From 1195bbcd9346fd1afa527a2610ee9c9676d9c3ee Mon Sep 17 00:00:00 2001
From: janEbert <janpublicebert@posteo.net>
Date: Wed, 29 May 2024 10:41:18 +0200
Subject: [PATCH] Fix FSDP gradient reduction with orig params

The `param.grad is not None` check also fixes gradient reduction in the
case of parameters not having acquired gradients (as parameters could
become empty tensors in FSDP).

Thanks to @ofivite for suggesting that `use_orig_params=True` could be
the cause of the issue, which greatly helped with analysis.

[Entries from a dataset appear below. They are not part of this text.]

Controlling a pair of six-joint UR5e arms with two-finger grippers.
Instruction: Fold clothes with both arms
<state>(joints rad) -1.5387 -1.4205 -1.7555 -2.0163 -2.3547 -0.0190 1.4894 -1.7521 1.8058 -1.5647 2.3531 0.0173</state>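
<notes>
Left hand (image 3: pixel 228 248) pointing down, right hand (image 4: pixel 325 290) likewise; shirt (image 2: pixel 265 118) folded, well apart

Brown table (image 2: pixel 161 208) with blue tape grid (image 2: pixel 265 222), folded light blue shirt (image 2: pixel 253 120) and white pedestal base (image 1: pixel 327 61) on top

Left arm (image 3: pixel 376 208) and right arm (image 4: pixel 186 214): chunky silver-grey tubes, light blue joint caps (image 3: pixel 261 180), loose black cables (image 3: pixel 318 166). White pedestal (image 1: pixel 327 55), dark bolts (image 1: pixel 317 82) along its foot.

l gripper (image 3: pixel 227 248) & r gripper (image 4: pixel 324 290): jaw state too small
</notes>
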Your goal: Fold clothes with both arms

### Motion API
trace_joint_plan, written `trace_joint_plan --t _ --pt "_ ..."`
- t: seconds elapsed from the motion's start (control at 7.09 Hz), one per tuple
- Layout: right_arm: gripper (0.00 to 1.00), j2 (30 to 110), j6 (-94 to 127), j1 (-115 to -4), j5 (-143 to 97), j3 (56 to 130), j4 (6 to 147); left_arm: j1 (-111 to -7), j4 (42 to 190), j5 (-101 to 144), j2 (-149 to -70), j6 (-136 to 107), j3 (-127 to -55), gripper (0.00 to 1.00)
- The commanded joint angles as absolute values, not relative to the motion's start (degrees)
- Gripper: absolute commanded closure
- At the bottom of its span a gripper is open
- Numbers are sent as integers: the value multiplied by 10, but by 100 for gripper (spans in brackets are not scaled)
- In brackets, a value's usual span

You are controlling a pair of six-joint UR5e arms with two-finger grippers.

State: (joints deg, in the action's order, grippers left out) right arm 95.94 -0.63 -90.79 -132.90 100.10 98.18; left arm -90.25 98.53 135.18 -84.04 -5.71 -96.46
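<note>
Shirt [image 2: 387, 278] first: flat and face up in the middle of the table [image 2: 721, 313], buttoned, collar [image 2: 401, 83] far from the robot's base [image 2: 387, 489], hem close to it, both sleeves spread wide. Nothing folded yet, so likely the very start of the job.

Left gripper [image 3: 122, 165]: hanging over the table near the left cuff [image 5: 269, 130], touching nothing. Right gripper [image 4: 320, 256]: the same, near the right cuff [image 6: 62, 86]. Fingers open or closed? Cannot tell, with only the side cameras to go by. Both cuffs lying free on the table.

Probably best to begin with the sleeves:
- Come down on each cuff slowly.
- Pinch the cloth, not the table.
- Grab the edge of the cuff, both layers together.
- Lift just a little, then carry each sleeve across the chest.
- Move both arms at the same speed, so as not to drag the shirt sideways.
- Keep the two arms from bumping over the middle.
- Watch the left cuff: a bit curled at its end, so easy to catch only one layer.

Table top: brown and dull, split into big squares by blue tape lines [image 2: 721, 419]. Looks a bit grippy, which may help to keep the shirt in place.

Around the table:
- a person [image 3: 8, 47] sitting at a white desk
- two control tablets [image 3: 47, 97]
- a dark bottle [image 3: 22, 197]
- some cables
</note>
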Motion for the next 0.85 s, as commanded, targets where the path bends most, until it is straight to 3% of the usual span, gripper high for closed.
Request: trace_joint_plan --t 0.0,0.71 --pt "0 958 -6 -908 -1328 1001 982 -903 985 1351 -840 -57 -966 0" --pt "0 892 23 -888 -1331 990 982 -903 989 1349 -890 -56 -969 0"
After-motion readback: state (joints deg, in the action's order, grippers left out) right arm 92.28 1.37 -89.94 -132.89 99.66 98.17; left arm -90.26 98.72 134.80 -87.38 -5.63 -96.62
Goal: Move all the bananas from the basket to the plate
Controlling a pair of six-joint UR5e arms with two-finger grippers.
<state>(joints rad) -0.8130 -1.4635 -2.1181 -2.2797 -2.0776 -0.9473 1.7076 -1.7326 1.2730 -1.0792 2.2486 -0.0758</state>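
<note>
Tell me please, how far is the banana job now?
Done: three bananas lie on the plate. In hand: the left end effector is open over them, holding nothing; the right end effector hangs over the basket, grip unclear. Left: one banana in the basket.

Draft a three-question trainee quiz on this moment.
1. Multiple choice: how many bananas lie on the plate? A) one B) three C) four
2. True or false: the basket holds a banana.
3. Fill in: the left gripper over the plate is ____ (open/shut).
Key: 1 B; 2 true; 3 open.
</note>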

Signed-off-by: janEbert <janpublicebert@posteo.net>
---
 .../nlp/models/language_modeling/megatron_gpt_model.py        | 4 ++--
 1 file changed, 2 insertions(+), 2 deletions(-)

diff --git a/nemo/collections/nlp/models/language_modeling/megatron_gpt_model.py b/nemo/collections/nlp/models/language_modeling/megatron_gpt_model.py
index 111aae6d37e2..7091f6c03f14 100644
--- a/nemo/collections/nlp/models/language_modeling/megatron_gpt_model.py
+++ b/nemo/collections/nlp/models/language_modeling/megatron_gpt_model.py
@@ -1018,8 +1018,8 @@ def allreduce_fsdp_sharding_omitted_gradients(self):
         """All-reduce gradients of FSDP-sharding-omitted parameters in sharding domain (data-parallel domain)."""
         assert isinstance(self.model, torch.nn.Module)
         grads = []
-        for param in self.model.parameters():
-            if not isinstance(param, torch.distributed.fsdp.FlatParameter) and param.requires_grad:
+        for param in self.model._ignored_params:
+            if param.requires_grad and param.grad is not None:
                 grad = param.grad
                 grads.append(grad.data)
         if len(grads) > 0: